Products & services

Trade & finance solutions

Our trade and finance solutions involve the use of our asset backed letter of credit and guarantee facilities that we hold with numerous institutions. Our credit obligations are available (subject to negotiation) to importers and trading companies worldwide, who are looking to expand their business by leveraging their existing cash flow to the maximum.

At Burlings Bank Ltd, we have developed a special STF model for the Sub-Saharan Africa Market.
Under the structure, we arrange the establishment of letters of credit and provide funding for the supplier. We work with the importer on a flexible remittance Guarantee Payment terms.
The imported goods are held under a joint venture agreement with a 3rd Party logistics firm fully underwritten by Lloyd’s Group up to a value of $20million per transaction.

ECSIE is a service for companies and project promoters who plan to import equipment and goods from China (PRC), United States of America, Portuguese, and United Kingdom.

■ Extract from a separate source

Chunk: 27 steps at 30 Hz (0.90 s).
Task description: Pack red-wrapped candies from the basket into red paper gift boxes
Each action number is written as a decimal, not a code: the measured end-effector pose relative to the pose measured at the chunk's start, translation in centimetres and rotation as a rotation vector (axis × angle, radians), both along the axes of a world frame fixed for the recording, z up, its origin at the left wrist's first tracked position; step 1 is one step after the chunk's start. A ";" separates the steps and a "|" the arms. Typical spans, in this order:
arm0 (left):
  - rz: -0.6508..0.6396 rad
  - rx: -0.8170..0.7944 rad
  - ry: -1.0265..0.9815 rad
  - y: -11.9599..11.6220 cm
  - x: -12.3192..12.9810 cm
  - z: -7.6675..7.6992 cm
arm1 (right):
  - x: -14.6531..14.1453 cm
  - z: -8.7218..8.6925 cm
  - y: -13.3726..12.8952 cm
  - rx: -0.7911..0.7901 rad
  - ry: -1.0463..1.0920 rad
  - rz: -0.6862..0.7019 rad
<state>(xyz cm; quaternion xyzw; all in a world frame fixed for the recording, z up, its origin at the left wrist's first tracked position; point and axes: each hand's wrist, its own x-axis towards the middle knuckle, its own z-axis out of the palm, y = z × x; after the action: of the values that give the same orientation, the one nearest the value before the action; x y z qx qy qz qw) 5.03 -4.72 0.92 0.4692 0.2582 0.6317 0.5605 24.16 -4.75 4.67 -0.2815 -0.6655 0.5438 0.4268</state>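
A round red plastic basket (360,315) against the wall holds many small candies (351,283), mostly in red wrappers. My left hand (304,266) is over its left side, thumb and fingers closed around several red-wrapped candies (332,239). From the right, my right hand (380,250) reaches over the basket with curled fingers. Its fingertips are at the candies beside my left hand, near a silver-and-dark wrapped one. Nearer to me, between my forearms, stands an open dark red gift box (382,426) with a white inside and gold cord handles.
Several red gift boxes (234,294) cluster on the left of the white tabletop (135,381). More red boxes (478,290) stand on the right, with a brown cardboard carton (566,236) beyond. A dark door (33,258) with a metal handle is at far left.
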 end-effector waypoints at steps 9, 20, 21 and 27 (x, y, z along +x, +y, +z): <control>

We can arrange a loan of up to 80-85% of the value of the import value. Salient features of the loan include:

  • Term of up to three (3) years
  • Attractive interest and terms
  • Loan from leading banks in the world

Export credit support project finance scheme (ECSPFS)

ECSPFS is a service for the benefit of promoters of capital intensive projects who plan to import equipment and engineering services from leading Chinese, United Kingdom or United States companies.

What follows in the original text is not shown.